O STF (Supremo Tribunal Federal) autorizou nesta quarta-feira (25), por unanimidade, que testemunhas de Jeová não sejam submetidos a transfusão de sangue, se assim desejarem.
Os ministros também entendem que o Estado deve custear o tratamento alternativo que esteja disponível.
Testemunhas de Jeová é uma religião cristã que faz uma interpretação literal de uma passagem da bíblia e entendem que Deus ordena seus súditos a se absterem de sangue.
Caso a possibilidade só seja possível em local diferente de onde o fiel mora, a corte também entende que há possibilidade de transporte e estadia serem pagos pelo poder público.
Foi aprovada uma tese que diz que “testemunhas de Jeová, quando maiores e capazes, têm o direito de recusar procedimento médico que envolva transfusão de sangue, com base na autonomia individual e na liberdade religiosa”.
“Como consequência, em respeito ao direito à vida e à saúde, fazem jus aos procedimentos alternativos disponíveis no SUS (Sistema Único de Saúde), podendo, se necessário, recorrer a tratamento fora de seu domicílio.”
Foram julgados dois processos de repercussão geral, que incidem em todas as ações similares no Judiciário brasileiro.
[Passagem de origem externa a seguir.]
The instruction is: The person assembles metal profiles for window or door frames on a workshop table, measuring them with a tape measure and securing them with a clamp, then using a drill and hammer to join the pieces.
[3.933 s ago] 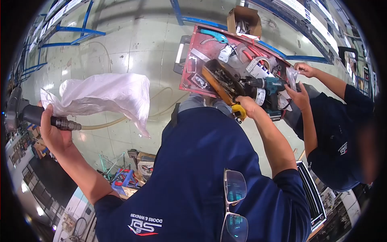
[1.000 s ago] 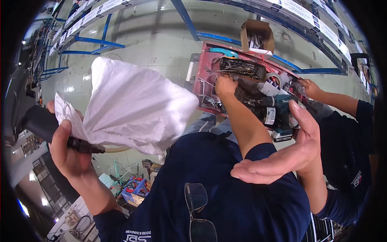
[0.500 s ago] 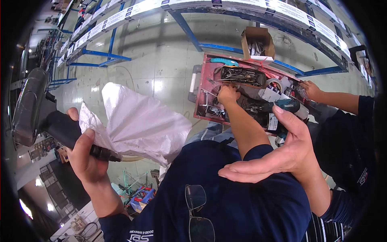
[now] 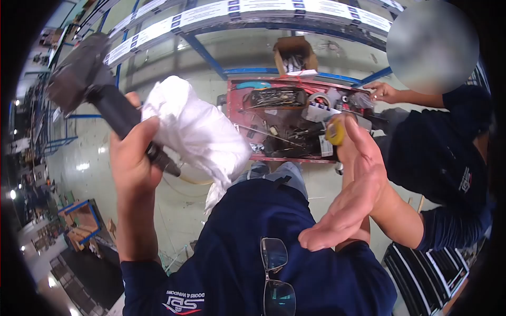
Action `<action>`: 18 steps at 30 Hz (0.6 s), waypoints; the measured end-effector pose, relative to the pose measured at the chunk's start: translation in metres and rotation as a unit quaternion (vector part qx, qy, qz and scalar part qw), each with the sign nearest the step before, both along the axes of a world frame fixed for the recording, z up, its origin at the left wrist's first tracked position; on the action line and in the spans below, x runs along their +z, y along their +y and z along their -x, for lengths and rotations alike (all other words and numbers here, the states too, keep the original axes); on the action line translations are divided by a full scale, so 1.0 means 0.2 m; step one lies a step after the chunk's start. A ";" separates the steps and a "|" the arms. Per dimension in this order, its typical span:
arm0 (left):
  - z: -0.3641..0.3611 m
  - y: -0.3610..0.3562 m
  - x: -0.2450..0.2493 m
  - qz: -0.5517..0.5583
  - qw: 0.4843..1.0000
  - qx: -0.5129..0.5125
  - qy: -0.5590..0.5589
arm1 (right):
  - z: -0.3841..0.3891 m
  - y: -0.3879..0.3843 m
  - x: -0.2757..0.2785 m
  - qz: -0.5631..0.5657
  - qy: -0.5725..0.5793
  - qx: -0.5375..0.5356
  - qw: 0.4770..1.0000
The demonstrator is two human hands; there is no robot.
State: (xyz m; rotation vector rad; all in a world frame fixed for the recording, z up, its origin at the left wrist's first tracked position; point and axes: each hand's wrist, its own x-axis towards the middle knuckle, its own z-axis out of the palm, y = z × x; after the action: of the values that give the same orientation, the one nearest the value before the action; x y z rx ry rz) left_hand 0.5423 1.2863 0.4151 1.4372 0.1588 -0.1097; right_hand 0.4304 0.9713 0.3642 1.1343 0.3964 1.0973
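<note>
My left hand (image 4: 136, 150) is wrapped round the grip of a black pistol-grip air tool (image 4: 117, 108), raised at the left. White cloth (image 4: 197, 131) hangs beside the grip, against my fingers. My right hand (image 4: 345, 141) is partly hidden behind a co-worker's hand; it holds a yellow, round thing like a tape measure (image 4: 334, 130) above the red toolbox (image 4: 234, 113). In the toolbox lie a tray of drill bits (image 4: 276, 97), a roll of tape (image 4: 319, 100) and loose tools. The co-worker's large hand (image 4: 356, 189) stretches across in front of my right forearm.
At the right, the co-worker (image 4: 421, 158) has the other hand (image 4: 385, 92) at the toolbox's far end. A cardboard box (image 4: 295, 55) stands behind it, near blue racks (image 4: 203, 55) with long wrapped profiles. Dark frames (image 4: 427, 274) lean at lower right.
My right hand has come up out of the toolbox with the yellow tape measure. My left hand, tool and cloth have shifted right in view. The co-worker's near hand is lower.
</note>
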 end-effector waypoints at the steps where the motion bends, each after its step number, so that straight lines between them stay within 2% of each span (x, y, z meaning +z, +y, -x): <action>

Os processos são relatados pelos ministros Luís Roberto Barroso e Gilmar Mendes. Além deles, votaram Flávio Dino, Cristiano Zanin, André Mendonça, Kassio Nunes Marques, Alexandre de Moraes, Luiz Fux, Edson Fachin e Cármen Lúcia.
Dias Toffoli está em licença para tratamento médico, e não participou da sessão.
Ao votar, Barroso afirmou que a liberdade religiosa tem relação com a dignidade da pessoa humana, a autonomia pessoal e o valor comunitário.
Ele disse que cortes internacionais têm diversos precedentes sobre a recusa da transfusão de sangue, e que a Colômbia decidiu na mesma linha em um caso semelhante ao brasileiro.
“O Estado não pode ter religião oficial ou apoiar uma em detrimento de outra. [Mas] Laicidade não significa oposição às religiões, mas assegurar a todas as religiões o direito de se manifestarem dentro da lei. Portanto, por se tratar de interdição a transfusão de sangue de um dogma de Testemunhas de Jeová, é legítima a meu ver a recusa”, disse o ministro.
Barroso diz que devem ser considerados alguns requisitos para a recusa ao tratamento, como que a manifestação ser feita por paciente maior e em condições de discernimento, além de ser dada de forma voluntária e autônoma, sem pressão ou coação.
Dois pontos foram discutidos com mais ênfase pelos ministros. Uma preocupação levantada foi sobre a situação de crianças e adolescentes.
Os ministros Flávio Dino e Cristiano Zanin argumentaram que é preciso zelar do melhor interesse desses grupos e, assim, que o julgamento deixasse expresso que a discussão valeria para adultos e a escolha a ser feita para si próprio.
Um ponto levantado por Dino é de que o médico também não pode ser obrigado a aplicar tratamento alternativo, especialmente se não houver consenso científico do protocolo. Zanin se uniu à posição de Dino, afirmando que o profissional de saúde tem o direito à objeção de consciência.
A discussão teve início em 8 de agosto, quando o Supremo ouviu os argumentos das partes e de associações e organizações sobre o tema.
O primeiro recurso, de relatoria de Barroso, trata do caso de uma mulher que teve sua cirurgia de substituição de válvula aórtica negada pela Santa Casa de Maceió (AL), após a paciente se recusar a assinar o termo de consentia eventuais transfusões de sangue na operação.
Ao acionar a Justiça, ela frisou que estava ciente dos riscos da cirurgia sem a transfusão e exigiu um tratamento alternativo.
Já no segundo caso, a União recorre contra uma decisão que a condenou, junto com o Estado do Amazonas e o município de Manaus, a arcar com toda a cobertura médica de uma cirurgia de artroplastia total.
A paciente teve que ser transferida para São Paulo, já que o procedimento sem uso de transfusão de sangue não é ofertado no Amazonas.